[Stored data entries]
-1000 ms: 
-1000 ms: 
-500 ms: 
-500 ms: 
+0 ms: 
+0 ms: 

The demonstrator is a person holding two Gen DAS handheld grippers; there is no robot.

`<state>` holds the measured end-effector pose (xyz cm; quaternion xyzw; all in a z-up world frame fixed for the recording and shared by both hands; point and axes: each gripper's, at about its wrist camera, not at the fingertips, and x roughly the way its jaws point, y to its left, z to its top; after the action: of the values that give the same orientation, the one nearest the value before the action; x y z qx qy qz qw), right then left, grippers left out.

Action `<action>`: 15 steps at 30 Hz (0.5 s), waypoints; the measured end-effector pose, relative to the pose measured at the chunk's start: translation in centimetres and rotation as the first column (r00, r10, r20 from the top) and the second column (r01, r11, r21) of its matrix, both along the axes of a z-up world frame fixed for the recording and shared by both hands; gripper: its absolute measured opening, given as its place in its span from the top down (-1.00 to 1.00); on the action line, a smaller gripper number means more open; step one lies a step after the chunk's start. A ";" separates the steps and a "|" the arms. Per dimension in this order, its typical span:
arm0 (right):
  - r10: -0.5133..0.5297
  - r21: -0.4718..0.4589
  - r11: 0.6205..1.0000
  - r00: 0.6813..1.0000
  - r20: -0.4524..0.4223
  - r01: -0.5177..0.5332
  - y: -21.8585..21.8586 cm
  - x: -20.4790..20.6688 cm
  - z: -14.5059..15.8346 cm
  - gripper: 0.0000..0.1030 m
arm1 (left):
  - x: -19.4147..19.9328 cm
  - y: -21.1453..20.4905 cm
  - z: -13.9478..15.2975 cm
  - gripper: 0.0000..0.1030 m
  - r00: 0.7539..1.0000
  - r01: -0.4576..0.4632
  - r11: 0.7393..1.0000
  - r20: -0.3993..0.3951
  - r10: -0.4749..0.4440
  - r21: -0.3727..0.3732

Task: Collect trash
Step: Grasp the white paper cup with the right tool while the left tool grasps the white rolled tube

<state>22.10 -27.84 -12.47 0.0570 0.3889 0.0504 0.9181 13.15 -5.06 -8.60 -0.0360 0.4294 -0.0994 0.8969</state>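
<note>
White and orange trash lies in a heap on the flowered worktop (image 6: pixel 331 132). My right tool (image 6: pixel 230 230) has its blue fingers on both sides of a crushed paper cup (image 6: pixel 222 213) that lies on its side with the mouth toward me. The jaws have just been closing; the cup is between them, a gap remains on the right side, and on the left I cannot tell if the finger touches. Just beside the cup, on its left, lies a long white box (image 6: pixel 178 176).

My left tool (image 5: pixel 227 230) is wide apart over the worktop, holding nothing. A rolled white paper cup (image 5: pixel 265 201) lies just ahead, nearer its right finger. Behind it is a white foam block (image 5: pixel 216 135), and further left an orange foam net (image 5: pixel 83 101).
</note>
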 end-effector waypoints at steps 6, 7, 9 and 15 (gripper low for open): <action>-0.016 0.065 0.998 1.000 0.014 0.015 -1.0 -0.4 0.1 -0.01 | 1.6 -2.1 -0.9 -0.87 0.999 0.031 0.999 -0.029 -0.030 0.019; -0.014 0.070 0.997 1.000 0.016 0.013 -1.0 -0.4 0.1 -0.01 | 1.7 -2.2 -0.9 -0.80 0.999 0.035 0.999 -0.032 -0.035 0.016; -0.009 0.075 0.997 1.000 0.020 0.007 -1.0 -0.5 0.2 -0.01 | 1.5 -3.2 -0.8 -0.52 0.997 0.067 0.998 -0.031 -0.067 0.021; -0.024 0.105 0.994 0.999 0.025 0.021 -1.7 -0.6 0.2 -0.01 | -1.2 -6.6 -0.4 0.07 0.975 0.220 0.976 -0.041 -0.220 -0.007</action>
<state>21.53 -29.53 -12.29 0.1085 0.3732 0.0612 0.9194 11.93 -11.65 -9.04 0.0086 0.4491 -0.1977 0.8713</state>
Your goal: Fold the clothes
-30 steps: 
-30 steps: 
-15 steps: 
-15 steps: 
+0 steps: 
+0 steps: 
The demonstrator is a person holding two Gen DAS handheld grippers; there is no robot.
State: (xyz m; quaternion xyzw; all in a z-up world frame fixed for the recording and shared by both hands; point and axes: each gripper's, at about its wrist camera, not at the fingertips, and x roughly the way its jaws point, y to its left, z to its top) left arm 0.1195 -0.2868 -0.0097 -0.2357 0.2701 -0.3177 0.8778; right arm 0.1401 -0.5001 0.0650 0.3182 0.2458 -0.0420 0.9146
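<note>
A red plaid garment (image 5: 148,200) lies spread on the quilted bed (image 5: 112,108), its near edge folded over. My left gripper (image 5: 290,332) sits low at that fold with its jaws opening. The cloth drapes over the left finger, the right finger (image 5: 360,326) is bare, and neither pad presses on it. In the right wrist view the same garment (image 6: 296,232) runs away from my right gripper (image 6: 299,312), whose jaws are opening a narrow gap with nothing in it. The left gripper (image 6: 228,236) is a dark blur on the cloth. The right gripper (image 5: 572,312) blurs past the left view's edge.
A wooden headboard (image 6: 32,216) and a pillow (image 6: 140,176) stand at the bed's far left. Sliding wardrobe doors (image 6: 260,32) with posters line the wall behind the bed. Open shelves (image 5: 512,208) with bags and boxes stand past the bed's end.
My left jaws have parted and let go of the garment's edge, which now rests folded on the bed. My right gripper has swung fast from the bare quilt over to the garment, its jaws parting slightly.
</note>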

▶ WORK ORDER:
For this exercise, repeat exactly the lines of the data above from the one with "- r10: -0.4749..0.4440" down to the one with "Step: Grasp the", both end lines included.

▶ RESPONSE TO THE EXERCISE:
  - r10: -0.4749..0.4440
  - r21: -0.3727..0.3732

Task: Collect trash
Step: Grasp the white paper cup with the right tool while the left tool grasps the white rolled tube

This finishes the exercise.